Jacek Kopec , MD, MSc, PhD
Dr. Jacek Kopec is a professor in the School of Population and Public Health, UBC, and Head, Division of Epidemiology, Biostatistics and Public Health Practice. He is also a Senior Scientist at Arthritis Research Canada and is affiliated with the UBC Department of Medicine, Centre for Hip Health and Mobility, Institute for Work and Health in Toronto, and NRG Oncology in the US.
Dr. Kopec earned his MD degree from the Pomeranian Medical University in Poland and his PhD from the Department of Epidemiology and Biostatistics, McGill University. His scholastic achievements have been recognized with the National Health Research Scholar Award from Health Canada and the Senior Scholar Award from the Michael Smith Foundation for Health Research.
Dr. Kopec has published over 100 papers in peer-reviewed journals. His main areas of research are musculoskeletal epidemiology, quality of life studies, and population health. Dr. Kopec has taught courses in epidemiology, measurement methods and survey design. He has supervised or co-supervised more than 30 graduate students.
Dr. Bindee Kuriya
Dr. Diane Lacaille
Diane Lacaille MD MHSc FRCPC
Diane Lacaille is a Professor in the Division of Rheumatology at the University of British Columbia, and a senior scientist at Arthritis Research Canada, in Vancouver. She is affiliated with Vancouver Hospital and Health Sciences Center and she has a rheumatology practice in Richmond, BC. She holds the Mary Pack Chair in Arthritis Research from UBC and The Arthritis Society of Canada. She completed medical school and internal medicine training at Mc Gill University in Montreal, and her Rheumatology training and a Master’s in Health Sciences, clinical epidemiology, at the University of British Columbia. Her research focuses on two areas: 1) Studying the impact of arthritis on employment and preventing work disability. 2) Evaluating the quality of health care services received by people with RA, using a population-based cohort of RA for the province of BC. Her research has been supported by peer reviewed grants from the Canadian Institute for Health and Research, the Canadian Arthritis Network, The Arthritis Society of Canada and the Canadian Rheumatology Association. She was awarded the Queen Elizabeth II Diamond Jubilee medal in 2013 for her research contributions.
Dr. Deborah M Levy
I am a pediatric rheumatologist at SickKids Hospital, with a primary interest in childhood-onset SLE. I am utilizing administrative health databases in my research examining the long-term outcomes of childhood-onset SLE in a population-based cohort from Ontario. I am also interested in pediatric rheumatologic disease surveillance across Canada, and the long-term burden (throughout the lifespan) of chronic disease that has its onset in childhood.
Dr. Lisa Lix
Dr. Lisa Lix is Professor and Manitoba Research Chair and Director of Data Science within the George and Fay Yee Centre for Healthcare Innovation at the University of Manitoba. She was Centennial Chair in the School of Public Health at the University of Saskatchewan prior to this (2008 – 2012).

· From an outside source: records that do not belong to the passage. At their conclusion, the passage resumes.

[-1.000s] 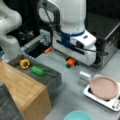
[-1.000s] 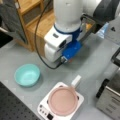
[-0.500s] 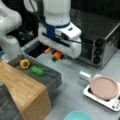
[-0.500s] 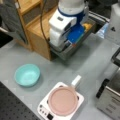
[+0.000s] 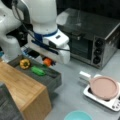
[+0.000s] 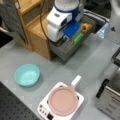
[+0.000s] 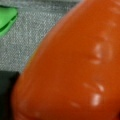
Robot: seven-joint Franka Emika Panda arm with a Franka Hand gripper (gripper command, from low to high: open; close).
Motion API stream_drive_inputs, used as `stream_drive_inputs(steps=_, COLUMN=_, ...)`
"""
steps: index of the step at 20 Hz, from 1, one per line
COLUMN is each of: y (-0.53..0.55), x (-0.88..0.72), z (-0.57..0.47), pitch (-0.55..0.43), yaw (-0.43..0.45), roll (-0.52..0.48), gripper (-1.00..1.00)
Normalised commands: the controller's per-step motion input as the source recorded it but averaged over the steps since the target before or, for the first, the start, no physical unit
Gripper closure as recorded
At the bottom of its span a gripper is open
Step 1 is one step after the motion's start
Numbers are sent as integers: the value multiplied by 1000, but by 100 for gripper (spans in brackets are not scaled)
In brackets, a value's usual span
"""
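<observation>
The pincer [image 5: 47,60] has descended (leftward too) onto the orange vegetable [image 5: 47,61].

Grey bench top [image 6: 30,52] spans both front views, matte, evenly lit, no hard shadows. Wooden shelf unit [image 6: 35,27] stands at the bench's far-left corner in a front view; its plain top [image 5: 22,87] shows low left in a front view. Dark toaster oven [image 5: 95,40] sits along the bench's back edge. Black perforated board [image 6: 12,107] borders the bench's near-left edge. Background dark behind the oven.
</observation>
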Motion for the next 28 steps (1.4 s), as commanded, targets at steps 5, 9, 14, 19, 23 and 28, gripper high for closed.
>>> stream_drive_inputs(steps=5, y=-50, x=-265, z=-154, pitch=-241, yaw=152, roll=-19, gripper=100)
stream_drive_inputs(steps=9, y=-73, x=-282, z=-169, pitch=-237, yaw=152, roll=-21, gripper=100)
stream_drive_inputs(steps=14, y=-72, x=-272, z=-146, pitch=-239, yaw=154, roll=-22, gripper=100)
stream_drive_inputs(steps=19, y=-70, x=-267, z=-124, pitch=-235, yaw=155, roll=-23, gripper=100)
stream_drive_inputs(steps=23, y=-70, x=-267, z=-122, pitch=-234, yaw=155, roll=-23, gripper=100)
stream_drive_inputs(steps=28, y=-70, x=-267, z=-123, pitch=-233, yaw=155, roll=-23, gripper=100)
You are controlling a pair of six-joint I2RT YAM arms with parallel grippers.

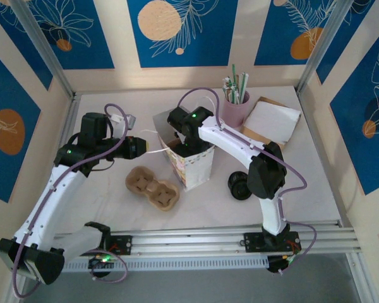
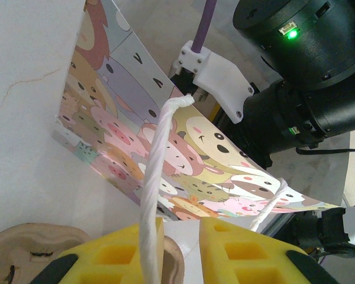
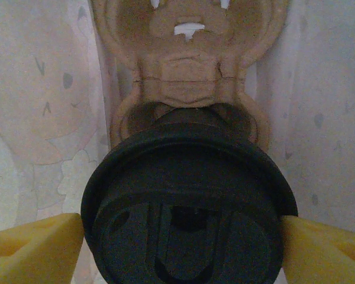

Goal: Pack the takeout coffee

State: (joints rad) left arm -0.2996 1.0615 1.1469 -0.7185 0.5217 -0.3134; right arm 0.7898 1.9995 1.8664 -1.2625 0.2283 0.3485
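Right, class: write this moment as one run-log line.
left gripper: shut on bag handle | right gripper: in bag, straddling takeout coffee, grip unclear | coffee: in cup carrier

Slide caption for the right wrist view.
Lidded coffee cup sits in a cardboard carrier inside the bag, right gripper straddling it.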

Dr. Lix’s areas of research expertise include health services research methods, statistical methods for evaluation of the quality of administrative health databases, the analysis of repeated measures and longitudinal data, and robust statistical methods for patient-reported outcomes. She collaborates widely on projects about population health and the association between chronic disease and quality of life. Dr. Lix has extensive experience working with administrative health databases from multiple provinces and this has provided her with unique insights into new methodological research opportunities. She is currently leading a three-year Canadian Institutes of Health Research (CIHR)-funded project that will conduct comparative investigations of the quality of physician billing claims databases from Newfoundland and Labrador, Nova Scotia, Manitoba, and Saskatchewan.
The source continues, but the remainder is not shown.